[WHAT YOU WILL DO]:
From the records below, set down exactly the lines starting with the line that contains "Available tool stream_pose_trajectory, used" and going on through the line that contains "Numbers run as". Nothing else is wanted.

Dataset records

=== Begin Enclosure ===

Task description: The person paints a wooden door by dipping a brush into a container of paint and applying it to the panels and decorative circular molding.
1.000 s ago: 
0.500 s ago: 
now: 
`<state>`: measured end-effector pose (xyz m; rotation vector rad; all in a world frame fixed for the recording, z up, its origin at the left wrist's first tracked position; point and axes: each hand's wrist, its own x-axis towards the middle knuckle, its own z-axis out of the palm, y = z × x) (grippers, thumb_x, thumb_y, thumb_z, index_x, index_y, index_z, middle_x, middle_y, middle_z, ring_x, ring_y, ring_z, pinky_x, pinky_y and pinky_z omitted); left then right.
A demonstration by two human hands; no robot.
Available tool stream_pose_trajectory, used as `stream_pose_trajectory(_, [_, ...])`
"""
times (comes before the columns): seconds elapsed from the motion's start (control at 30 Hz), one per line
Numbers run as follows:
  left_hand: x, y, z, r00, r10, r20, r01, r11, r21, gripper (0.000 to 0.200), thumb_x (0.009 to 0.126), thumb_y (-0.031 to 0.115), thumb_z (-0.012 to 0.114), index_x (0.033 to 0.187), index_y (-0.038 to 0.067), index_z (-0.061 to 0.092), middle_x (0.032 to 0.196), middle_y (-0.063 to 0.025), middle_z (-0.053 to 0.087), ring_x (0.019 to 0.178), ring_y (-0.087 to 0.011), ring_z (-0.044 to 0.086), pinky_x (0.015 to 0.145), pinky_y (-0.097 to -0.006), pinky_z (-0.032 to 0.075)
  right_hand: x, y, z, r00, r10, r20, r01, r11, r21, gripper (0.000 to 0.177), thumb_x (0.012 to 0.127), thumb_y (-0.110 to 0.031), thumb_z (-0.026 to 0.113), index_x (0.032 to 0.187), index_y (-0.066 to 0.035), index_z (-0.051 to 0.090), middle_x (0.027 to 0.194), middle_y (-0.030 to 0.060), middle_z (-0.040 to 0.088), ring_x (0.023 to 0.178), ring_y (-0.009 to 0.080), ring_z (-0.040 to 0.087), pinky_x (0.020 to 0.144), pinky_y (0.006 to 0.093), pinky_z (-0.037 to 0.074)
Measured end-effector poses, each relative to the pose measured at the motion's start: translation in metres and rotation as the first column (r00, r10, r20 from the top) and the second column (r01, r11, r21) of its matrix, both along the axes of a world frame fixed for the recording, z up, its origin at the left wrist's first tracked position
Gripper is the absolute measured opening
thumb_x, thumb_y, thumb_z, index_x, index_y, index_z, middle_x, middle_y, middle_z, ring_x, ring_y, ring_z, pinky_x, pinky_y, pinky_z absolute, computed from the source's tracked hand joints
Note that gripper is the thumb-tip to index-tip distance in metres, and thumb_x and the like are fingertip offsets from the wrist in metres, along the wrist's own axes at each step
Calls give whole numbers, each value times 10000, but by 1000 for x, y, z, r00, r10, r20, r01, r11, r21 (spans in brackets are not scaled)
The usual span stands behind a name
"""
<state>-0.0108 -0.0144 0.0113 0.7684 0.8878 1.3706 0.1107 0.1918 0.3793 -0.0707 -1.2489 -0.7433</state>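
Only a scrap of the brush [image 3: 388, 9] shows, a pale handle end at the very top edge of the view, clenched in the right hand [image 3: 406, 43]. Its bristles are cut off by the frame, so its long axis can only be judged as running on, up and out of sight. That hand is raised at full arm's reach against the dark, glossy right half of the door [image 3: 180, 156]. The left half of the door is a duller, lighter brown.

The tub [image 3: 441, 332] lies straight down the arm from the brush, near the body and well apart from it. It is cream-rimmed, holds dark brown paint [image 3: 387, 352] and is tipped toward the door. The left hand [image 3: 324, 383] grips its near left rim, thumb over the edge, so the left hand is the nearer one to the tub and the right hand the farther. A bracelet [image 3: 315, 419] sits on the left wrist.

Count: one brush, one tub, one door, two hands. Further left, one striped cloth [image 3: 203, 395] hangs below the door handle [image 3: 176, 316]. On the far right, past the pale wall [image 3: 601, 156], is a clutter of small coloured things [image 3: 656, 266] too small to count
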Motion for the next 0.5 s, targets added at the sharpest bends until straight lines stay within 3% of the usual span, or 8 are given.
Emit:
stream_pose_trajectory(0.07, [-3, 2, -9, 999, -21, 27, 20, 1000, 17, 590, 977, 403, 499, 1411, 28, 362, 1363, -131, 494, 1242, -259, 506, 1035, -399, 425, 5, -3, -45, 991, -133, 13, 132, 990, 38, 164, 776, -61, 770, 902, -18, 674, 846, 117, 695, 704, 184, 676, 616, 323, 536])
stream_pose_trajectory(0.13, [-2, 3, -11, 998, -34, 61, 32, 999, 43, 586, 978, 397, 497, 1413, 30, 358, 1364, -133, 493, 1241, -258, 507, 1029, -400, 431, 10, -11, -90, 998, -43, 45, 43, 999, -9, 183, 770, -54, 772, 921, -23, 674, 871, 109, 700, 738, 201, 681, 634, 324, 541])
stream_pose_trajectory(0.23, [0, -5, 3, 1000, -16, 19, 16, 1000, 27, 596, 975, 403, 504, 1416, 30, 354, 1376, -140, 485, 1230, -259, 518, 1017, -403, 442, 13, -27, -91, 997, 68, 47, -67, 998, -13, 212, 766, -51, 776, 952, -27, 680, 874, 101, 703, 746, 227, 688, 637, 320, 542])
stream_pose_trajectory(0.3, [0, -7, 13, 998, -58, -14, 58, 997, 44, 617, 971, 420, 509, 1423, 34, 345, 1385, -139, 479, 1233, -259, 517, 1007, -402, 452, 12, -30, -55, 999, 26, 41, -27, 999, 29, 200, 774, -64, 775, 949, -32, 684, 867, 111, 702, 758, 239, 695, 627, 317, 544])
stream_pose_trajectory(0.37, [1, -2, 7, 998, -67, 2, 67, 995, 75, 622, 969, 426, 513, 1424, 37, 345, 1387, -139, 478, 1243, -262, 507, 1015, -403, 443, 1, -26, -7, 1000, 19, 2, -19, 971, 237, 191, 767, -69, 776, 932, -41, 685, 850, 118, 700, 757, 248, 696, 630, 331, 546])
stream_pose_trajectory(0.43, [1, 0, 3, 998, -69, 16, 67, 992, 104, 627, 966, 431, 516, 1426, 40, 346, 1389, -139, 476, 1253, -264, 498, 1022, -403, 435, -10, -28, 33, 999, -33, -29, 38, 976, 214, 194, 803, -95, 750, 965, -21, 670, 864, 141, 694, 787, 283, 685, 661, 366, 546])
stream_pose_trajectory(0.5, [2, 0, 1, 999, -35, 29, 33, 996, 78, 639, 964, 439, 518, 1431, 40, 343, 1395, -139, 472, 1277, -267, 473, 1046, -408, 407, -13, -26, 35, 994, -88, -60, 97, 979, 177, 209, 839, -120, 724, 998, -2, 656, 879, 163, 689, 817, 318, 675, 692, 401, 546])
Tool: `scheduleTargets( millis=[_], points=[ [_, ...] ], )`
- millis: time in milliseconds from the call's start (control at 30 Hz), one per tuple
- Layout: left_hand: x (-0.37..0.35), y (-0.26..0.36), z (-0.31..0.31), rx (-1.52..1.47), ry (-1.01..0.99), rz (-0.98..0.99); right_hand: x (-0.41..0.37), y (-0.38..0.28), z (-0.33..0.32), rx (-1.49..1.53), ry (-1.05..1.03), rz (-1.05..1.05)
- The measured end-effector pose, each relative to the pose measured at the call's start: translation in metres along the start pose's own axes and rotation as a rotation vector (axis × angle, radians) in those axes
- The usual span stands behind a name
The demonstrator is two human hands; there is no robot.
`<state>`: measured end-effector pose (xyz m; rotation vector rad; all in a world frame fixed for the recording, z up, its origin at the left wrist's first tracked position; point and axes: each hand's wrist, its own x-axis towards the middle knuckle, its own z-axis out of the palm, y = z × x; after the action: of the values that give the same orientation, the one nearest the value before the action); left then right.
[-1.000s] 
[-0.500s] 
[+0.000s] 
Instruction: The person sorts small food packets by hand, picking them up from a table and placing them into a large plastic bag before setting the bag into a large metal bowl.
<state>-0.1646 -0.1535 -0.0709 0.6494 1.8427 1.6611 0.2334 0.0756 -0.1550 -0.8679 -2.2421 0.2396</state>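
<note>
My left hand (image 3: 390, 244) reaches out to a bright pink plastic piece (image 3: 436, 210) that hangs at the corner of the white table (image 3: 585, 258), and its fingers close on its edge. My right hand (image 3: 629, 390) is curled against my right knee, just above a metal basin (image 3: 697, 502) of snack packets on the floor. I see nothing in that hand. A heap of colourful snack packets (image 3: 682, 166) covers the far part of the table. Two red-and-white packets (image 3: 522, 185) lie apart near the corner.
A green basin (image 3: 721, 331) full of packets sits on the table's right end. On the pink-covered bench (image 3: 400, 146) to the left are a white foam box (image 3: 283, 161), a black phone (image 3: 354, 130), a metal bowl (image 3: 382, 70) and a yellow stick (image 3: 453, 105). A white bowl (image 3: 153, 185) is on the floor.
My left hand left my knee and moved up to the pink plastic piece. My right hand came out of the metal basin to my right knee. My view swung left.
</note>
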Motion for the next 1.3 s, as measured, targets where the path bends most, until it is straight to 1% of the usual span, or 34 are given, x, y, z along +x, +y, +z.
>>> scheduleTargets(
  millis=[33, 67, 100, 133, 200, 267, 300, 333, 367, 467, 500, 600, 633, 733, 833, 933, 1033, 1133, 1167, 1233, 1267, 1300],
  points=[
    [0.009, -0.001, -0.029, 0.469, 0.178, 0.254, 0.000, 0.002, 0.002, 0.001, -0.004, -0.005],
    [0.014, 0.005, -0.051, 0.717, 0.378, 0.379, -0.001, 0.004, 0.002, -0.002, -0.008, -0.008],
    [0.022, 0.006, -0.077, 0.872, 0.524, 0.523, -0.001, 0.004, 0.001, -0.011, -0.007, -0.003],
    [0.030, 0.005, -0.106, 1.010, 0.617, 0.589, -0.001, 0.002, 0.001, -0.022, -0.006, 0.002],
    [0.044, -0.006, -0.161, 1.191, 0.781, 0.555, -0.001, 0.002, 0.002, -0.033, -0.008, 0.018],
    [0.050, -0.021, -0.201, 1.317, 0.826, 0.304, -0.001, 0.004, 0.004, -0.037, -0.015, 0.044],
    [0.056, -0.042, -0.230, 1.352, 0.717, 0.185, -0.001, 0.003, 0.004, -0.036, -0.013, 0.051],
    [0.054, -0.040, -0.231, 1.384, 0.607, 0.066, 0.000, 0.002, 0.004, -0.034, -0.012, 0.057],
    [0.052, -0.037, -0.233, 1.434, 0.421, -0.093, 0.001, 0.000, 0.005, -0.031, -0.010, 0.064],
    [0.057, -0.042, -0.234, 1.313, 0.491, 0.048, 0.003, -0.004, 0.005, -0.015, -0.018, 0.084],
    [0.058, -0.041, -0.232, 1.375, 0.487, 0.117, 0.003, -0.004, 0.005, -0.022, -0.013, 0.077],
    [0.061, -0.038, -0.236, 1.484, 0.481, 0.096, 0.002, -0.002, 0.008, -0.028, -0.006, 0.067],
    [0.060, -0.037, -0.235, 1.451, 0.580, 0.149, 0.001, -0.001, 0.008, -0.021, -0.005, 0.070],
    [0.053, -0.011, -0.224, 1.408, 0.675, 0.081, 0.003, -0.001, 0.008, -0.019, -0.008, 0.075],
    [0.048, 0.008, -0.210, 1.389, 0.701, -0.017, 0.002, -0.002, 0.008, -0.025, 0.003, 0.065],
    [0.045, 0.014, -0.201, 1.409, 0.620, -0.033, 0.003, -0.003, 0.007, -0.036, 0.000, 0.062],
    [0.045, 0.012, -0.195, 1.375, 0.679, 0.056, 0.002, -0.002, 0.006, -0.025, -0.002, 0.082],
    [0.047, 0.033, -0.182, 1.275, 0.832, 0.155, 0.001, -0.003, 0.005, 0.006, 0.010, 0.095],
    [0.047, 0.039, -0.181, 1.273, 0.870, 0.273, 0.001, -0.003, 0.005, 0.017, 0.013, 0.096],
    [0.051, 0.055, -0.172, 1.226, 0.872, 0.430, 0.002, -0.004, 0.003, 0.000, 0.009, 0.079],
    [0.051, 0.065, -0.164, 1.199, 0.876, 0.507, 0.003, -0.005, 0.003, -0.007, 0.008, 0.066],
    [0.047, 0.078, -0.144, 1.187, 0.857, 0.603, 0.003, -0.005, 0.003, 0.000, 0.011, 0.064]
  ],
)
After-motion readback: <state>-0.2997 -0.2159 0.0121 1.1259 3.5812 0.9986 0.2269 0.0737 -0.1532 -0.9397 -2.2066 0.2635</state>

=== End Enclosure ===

[SOLUTION FOR THIS EXERCISE]:
Available tool stream_pose_trajectory, used as `stream_pose_trajectory(_, [_, ...])`
"""
times (comes before the columns): seconds elapsed from the motion's start (control at 30 Hz), one per line
Numbers run as follows:

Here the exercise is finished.